Long silence, but this time useful, potentially constructive, so forth. And something had got through.

I 'Isolated,' Pepperidge said. He got off the couch and stood with his hands shoved into his pockets, looking through the wall. 'Not in her house.'

'No. I'd never get in there alive.'

Loman was staring into the middle distance too but he didn't say anything for a minute, couldn't hit on anything. Then he turned and started walking again and said, 'We've got the full cooperation of the Singapore police, but there's nothing they can do against Shoda. She's politically untouchable. Diplomatically. She could bring almost any democratic government down in Asia simply by hitting its economy or exposing any one of the half-dozen corrupt officials in high places.' He gave me a direct look. 'We can't help you there.'

'I understand that.'

In any case I couldn't see us going into the end-phase with any kind of police action. They couldn't touch Shoda. The government couldn't touch her. It wasn't a question of an operation; it was a question of infiltration, very focused, very specific, just one man going in.

'Would anyone like some lunch?'

Katie.

Loman stopped pacing as if he'd hit a wall and stared at her as if he didn't understand the word. Perhaps she should have said luncheon.

'Good thinking.' Pepperidge.

'Some kind of protein?' I said.

She passed close to me on her way out, saying softly, 'and a little zabaglione?' And left her scent on the air, my God, there's nothing like a woman's presence to bring the tension down, she doesn't even have to touch you.

'Look,' Pepperidge said, and didn't finish it because Flood came through the doors just then and told Loman there was a call from one of the contacts in Cambodia and Loman went out to take it and from that minute the final action of the end-phase started running and we were pitched into it headlong.

30 MR CRODER.

'Where ?' Loman asked them.

We were in the smoking-room off the main salon, reproduction antique brass telephone and plush armchairs and gilt ashtrays and a thin Chinese nude on the wall with exaggerated nipples.

'When?'

Loman looked very calm. One of the things I dislike least about him is that when a mission's in a slow phase he's like a fart in a collander and he can drive you stark raving mad but when it swings into momentum again he quietens down and starts running like a well-oiled dynamo. Flood had told him the signal was from our second unit in Cambodia.

'What time tomorrow?'

Pepperidge was hitched on a bar stool, his yellow eyes deceptively sleepy. Flood was standing under a lamp, plaster cherub holding the shade aloft. Flood behaved like a subordinate and called me sir but that was just because he was a bit younger and he probably found the presence of a top control from London intimidating. But I knew who he was now.
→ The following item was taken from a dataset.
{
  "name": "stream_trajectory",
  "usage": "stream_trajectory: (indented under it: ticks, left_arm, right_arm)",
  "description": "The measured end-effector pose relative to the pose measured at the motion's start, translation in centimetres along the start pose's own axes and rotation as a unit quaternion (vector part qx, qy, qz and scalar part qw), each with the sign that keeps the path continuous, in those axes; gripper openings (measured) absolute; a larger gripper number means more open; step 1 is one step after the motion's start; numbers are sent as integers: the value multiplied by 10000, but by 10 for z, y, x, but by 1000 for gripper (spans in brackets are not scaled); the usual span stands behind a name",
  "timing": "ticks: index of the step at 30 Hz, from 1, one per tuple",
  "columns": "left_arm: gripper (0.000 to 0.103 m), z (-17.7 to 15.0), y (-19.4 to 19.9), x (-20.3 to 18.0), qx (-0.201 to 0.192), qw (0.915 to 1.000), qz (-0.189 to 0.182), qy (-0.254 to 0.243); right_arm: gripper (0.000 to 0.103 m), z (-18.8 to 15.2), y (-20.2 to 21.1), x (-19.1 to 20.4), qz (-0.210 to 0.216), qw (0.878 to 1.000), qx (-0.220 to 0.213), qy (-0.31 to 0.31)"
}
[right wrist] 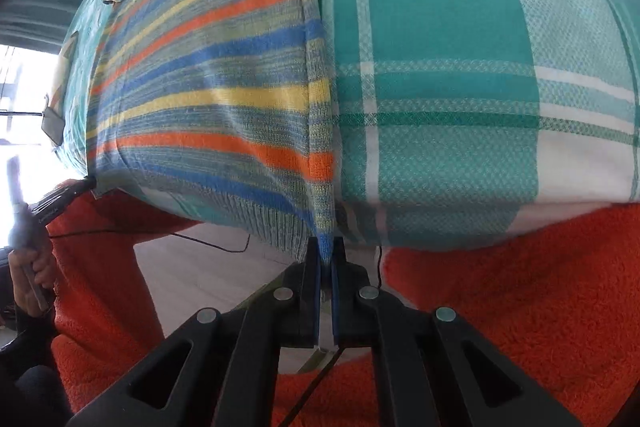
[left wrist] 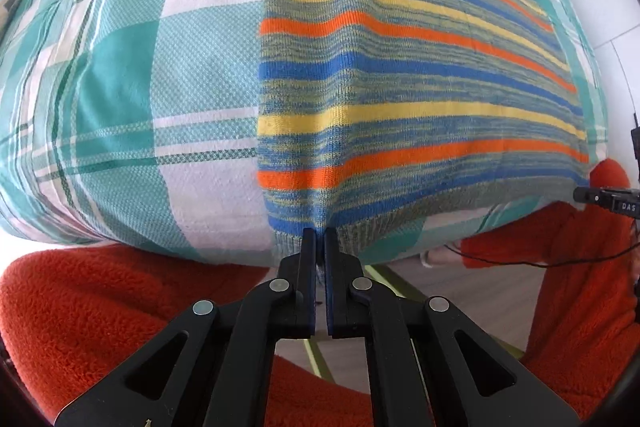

I'd asked Pepperidge a bit earlier, 'Is this man Flood my replacement?'

Pepperidge had looked away, looked back again. 'Yes, old boy. But he'll never get the job, of course.'

It didn't actually bother me. In fact there was a certain comfort in the knowledge that if I got things wrong in the next few hours and bought the Elysian fields thing at least I'd know they'd got someone standing by to take over.